Но если о мелких чиновниках русская литература могла говорить довольно свободно даже в условиях цензуры, когда все тексты перед печатью просматривались на предмет их крамольности, то с крупными чиновниками дело по понятным причинам обстоит сложнее. Все из-за того, что на них лежит отсвет высшей харизмы власти, и поэтому выводить их в смешном или отвратительном виде — значит ставить под сомнение надежность самого принципа государственного управления: неужели государь может доверять мошенникам или бездельникам, пустому месту? Поэтому русская литература пишет о них редко. Одно из замечательных исключений — басня Ивана Андреевича Крылова «Вельможа» 1834 года, где под видом сатрапа, то есть, в сущности, чиновника, который жил в Персии, показан ни больше ни меньше как граф Кочубей, умерший незадолго до создания басни. Крылов подчеркивает, что вельможа отправился со своего смертного одра непосредственно в рай по одной простой причине — потому что он ничего не делал. А если бы он взялся за дела, то тогда точно разорил бы целый край. А кто же работал, кто служил, собственно говоря? А служил секретарь. Таким образом, вельможа превращается в фикцию, пустышку, а такой секретарь, как Молчалин, надежный, умный, толковый, распорядительный, вершит дела.
Иногда русская литература разрабатывает для высших чиновников скорее общечеловеческий сюжет. В романе Гончарова «Обыкновенная история» 1847 года дядя Петр Иванович поначалу осаживает прекраснодушного молоденького племянника Александра:
«В Петербурге он [Петр Иванович] слыл за человека с деньгами, и, может быть, не без причины; служил при
каком-то важном лице чиновником особых поручений и носил несколько ленточек в петлице фрака; жил на большой улице, занимал хорошую квартиру, держал троих людей и столько же лошадей».
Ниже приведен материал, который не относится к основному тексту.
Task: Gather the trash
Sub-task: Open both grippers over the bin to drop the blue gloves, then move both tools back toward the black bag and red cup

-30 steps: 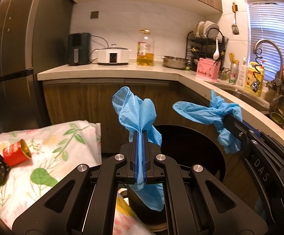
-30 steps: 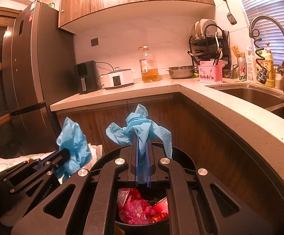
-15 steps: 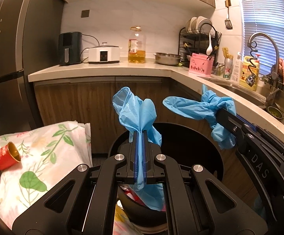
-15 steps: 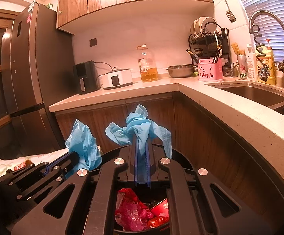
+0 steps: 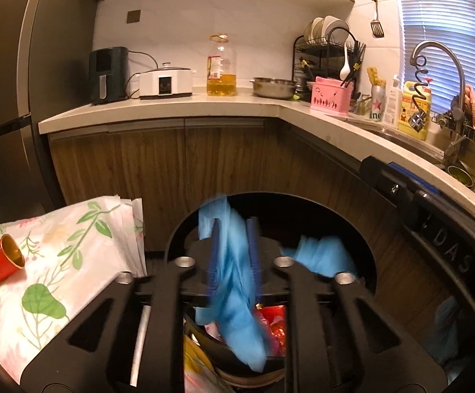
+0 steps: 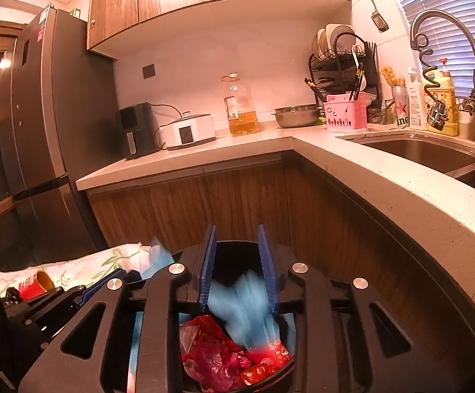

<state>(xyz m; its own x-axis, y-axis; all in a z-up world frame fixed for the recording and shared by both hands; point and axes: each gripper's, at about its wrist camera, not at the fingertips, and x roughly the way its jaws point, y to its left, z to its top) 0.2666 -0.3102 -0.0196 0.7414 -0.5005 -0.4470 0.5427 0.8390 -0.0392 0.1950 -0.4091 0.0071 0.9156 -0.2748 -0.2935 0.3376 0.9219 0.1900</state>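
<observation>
Right over the black trash bin (image 5: 365,249), both grippers hang side by side, each tipped a little downward. Left gripper (image 5: 234,245) first: its jaws have just been opening, the blue pads now stand apart, and the blue glove (image 5: 237,294) between them is blurred and loose, slipping down into the bin. Same story on the right gripper (image 6: 237,255): jaws have just been opening, pads parted, nothing pinched, and the second blue glove (image 6: 247,308) is a streak below them, down on the red wrappers (image 6: 214,357) heaped in the bin. From the left camera that second glove shows as a blue smear inside the bin's mouth, with the right gripper's black body angled in from the right edge.

Just left of the bin, a floral cloth (image 5: 67,262) spreads out with a red can (image 5: 1,258) tipped on its side. Behind the bin run wooden cabinet fronts (image 5: 204,160) under a pale L-shaped countertop (image 5: 178,108). On it, farther back: a black air fryer (image 5: 108,73), a white cooker (image 5: 166,80), an oil bottle (image 5: 221,65), a steel bowl (image 5: 273,86), a pink caddy (image 5: 330,98) and a dish rack (image 5: 329,49). Tall dark fridge (image 6: 37,131) on the left, sink faucet (image 6: 443,32) and window blinds on the right.
</observation>
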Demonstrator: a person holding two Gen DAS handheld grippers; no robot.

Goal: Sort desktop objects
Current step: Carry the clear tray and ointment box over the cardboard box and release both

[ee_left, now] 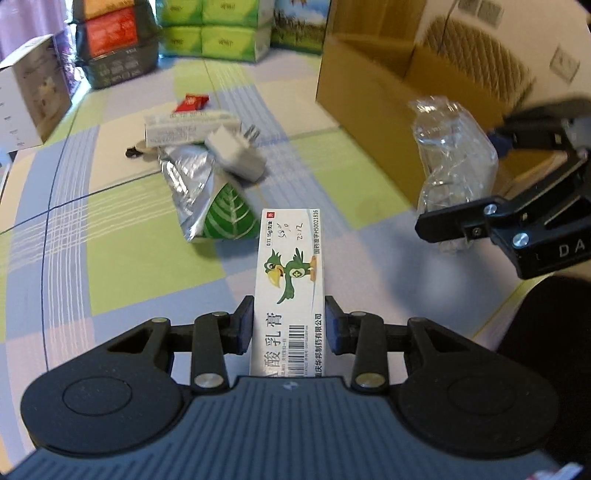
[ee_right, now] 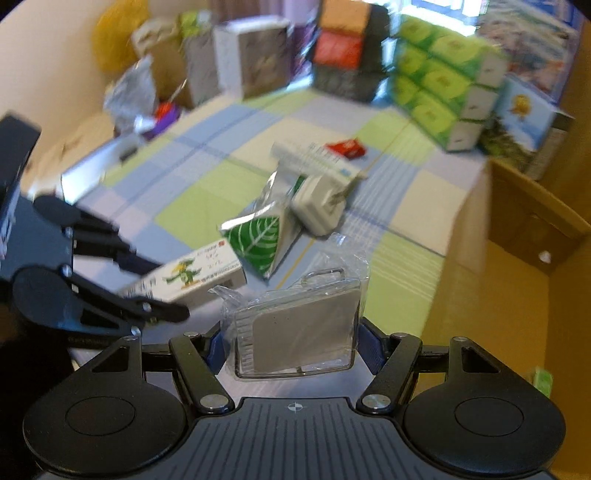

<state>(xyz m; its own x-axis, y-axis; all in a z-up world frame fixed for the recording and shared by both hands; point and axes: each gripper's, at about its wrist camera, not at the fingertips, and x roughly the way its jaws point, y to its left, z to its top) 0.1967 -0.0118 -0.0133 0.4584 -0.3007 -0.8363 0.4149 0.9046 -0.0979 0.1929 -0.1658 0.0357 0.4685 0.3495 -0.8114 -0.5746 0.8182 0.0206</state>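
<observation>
While my left hand-held gripper (ee_left: pixel 290 325) clamps the ointment box (ee_left: pixel 290 280) and my right hand-held gripper (ee_right: pixel 295 347) pinches a wrapped gadget (ee_right: pixel 299 332) beside the cardboard box (ee_left: pixel 388 92), foil pouch (ee_left: pixel 207 192), charger (ee_left: pixel 236 155) and carton (ee_left: pixel 184 129) remain unsorted, I judge.

I get even, soft daylight in both views, bright enough to read colours. In the right wrist view the window (ee_right: pixel 443 11) at the top blows out white. Motion blur smears that view's upper half, worst on the green tissue packs (ee_right: pixel 447 85) at upper right. The left wrist view is sharper: print on the ointment box (ee_left: pixel 290 280) reads cleanly. A faint shadow lies right of it. Fisheye bends the tablecloth (ee_left: pixel 110 229) lines, and corners vignette to black.
</observation>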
Но стоит Александру самому пойти служить — и он сильно обгоняет дядю в прагматическом подходе к жизни. И дядя в конце романа резюмирует это следующим образом:
«— ...В тридцать с небольшим лет — коллежский советник, хорошее казенное содержание, посторонними трудами зарабатываешь много денег, да еще вовремя женишься на богатой… <…>
— Пятьсот душ и триста тысяч денег… — повторил Александр.
— Ты… не шутишь?
— Какие шутки, дядюшка?
— И имение… не заложено? — спросил Петр Иваныч тихо, не двигаясь с места.
— Нет.
Дядя, скрестив руки на груди, смотрел несколько минут с уважением на племянника.
— И карьера, и фортуна! — говорил он почти про себя, любуясь им. — И какая фортуна! и вдруг! все! все!.. Александр! — гордо, торжественно прибавил он, — ты моя кровь, ты — Адуев! Так и быть, обними меня!
И они обнялись».
Гончаров, сам служивший, прекрасно понимает, о чем пишет. Здесь много, конечно же, сатирических ноток, но довольно существенно, что речь идет именно о частной жизни чиновников высокого ранга, а не об их жизни как государственных служащих. Так устроена оптика русской литературы.